▶ _Exercise_
Any picture in the material should be left out, while all other lines are copied exactly.

-------- Data extract --------

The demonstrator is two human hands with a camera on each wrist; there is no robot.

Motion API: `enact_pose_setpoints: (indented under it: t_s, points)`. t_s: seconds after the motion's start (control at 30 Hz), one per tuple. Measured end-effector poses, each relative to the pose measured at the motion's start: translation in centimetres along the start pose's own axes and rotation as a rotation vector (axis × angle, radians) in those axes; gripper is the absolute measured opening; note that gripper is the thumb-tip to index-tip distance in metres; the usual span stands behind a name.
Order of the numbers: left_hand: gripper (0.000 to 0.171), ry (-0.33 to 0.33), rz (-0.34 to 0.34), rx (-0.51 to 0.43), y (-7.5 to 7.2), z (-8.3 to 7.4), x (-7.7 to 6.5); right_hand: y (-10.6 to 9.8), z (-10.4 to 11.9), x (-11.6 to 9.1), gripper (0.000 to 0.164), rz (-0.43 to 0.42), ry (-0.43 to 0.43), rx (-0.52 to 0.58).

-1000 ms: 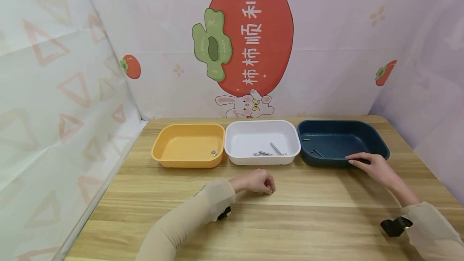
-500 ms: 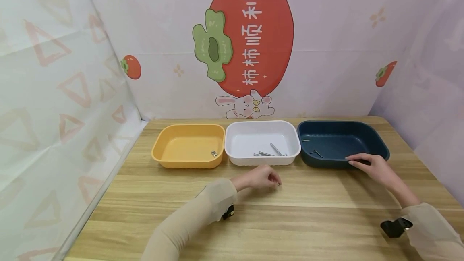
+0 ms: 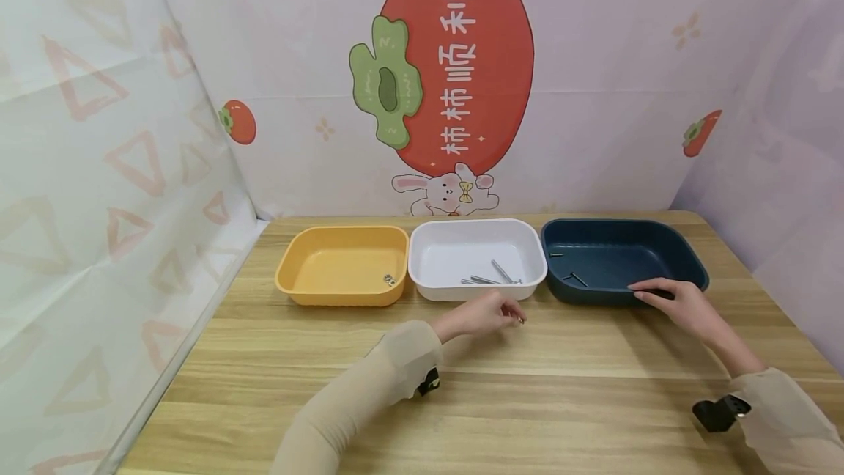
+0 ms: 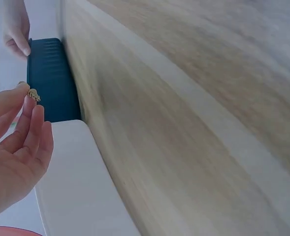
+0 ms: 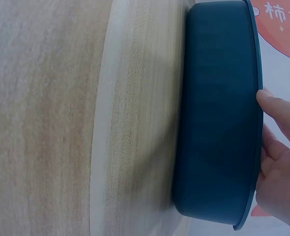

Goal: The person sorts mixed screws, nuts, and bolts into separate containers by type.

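Observation:
My left hand [image 3: 484, 314] is raised over the table just in front of the white tray [image 3: 476, 292]. Its thumb and fingertips pinch a small brass-coloured screw [image 4: 34, 94], whose threaded end sticks out in the left wrist view. My right hand [image 3: 686, 306] holds the front rim of the dark blue tray [image 5: 221, 113], thumb on the outer side and fingers behind the rim. A few thin screws [image 3: 579, 279] lie in the left part of that tray. Silvery metal rods [image 3: 502, 271] lie inside the white tray.
To the left stands a yellow tray [image 3: 343, 300] with a few small nuts [image 3: 390, 280] in its right front corner. All the trays stand side by side along the back of the wooden table [image 3: 527, 416]. A printed cloth [image 3: 593, 94] hangs behind them.
My left hand has moved right and away from me, from over the table to close by the white tray's front, with the screw in its fingers. My right hand has stayed put.

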State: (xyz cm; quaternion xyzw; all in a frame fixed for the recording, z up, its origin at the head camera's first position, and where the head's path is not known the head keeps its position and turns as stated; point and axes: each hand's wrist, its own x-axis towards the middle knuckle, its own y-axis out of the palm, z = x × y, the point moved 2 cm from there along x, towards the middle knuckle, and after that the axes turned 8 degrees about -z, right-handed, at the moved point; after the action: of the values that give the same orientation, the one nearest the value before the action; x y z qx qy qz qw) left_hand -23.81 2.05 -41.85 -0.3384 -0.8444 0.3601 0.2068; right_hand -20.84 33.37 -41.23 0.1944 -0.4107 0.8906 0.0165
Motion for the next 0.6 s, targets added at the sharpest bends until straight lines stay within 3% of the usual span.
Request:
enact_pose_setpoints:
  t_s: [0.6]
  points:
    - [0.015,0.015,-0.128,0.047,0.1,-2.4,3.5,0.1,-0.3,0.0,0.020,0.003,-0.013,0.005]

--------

▶ _Task output_
The demonstrator is two human hands with a camera on each wrist; there is no robot.

Motion API: `enact_pose_setpoints: (indented under it: t_s, points)`. t_s: seconds after the motion's start (control at 30 Hz), one per tuple. Measured end-effector poses, each relative to the pose measured at the motion's start: translation in centimetres along the start pose's own axes and rotation as a rotation vector (axis × angle, radians) in those axes; gripper is the absolute measured opening; note that gripper is the thumb-tip to index-tip distance in metres; the usual span stands behind a name.
Order of the numbers: left_hand: gripper (0.000 to 0.171), ry (-0.33 to 0.33), rz (-0.34 to 0.34), rx (-0.51 to 0.43), y (-7.5 to 7.2), z (-8.3 to 7.4), x (-7.7 to 6.5); right_hand: y (-10.6 to 9.8), z (-10.4 to 11.9), x (-11.6 to 9.1), gripper (0.000 to 0.164), rz (-0.43 to 0.42), ry (-0.43 to 0.43), rx (-0.52 to 0.58).

-1000 ms: 
-500 ms: 
+0 ms: 
+0 ms: 
+0 ms: 

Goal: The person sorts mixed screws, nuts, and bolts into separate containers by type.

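Observation:
My left hand [image 3: 484, 314] is raised over the table just in front of the white tray [image 3: 476, 292]. Its thumb and fingertips pinch a small brass-coloured screw [image 4: 34, 94], whose threaded end sticks out in the left wrist view. My right hand [image 3: 686, 306] holds the front rim of the dark blue tray [image 5: 221, 113], thumb on the outer side and fingers behind the rim. A few thin screws [image 3: 579, 279] lie in the left part of that tray. Silvery metal rods [image 3: 502, 271] lie inside the white tray.
To the left stands a yellow tray [image 3: 343, 300] with a few small nuts [image 3: 390, 280] in its right front corner. All the trays stand side by side along the back of the wooden table [image 3: 527, 416]. A printed cloth [image 3: 593, 94] hangs behind them.
My left hand has moved right and away from me, from over the table to close by the white tray's front, with the screw in its fingers. My right hand has stayed put.
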
State: (xyz cm; quaternion xyzw; all in a frame fixed for the recording, z up, its origin at the head camera's first position, and where the head's path is not known the head keeps its position and turns as stated; point and axes: each hand's wrist, its own x-axis towards the middle knuckle, its own y-axis out of the palm, z = x × y, the point moved 2 cm from there along x, towards the middle knuckle, and after that the axes turned 8 degrees about -z, right-handed, at the moved point; after the action: of the values that give the same orientation, the one nearest the value before the action; x y z qx qy qz qw) left_hand -23.81 2.05 -41.85 -0.3384 -0.8444 0.3601 0.2068; right_hand -20.84 33.37 -41.23 0.1944 -0.4107 0.8906 0.0165
Motion for the next 0.6 s, targets added at the sharpest bends until straight lines stay within 3% of the usual span.
Request:
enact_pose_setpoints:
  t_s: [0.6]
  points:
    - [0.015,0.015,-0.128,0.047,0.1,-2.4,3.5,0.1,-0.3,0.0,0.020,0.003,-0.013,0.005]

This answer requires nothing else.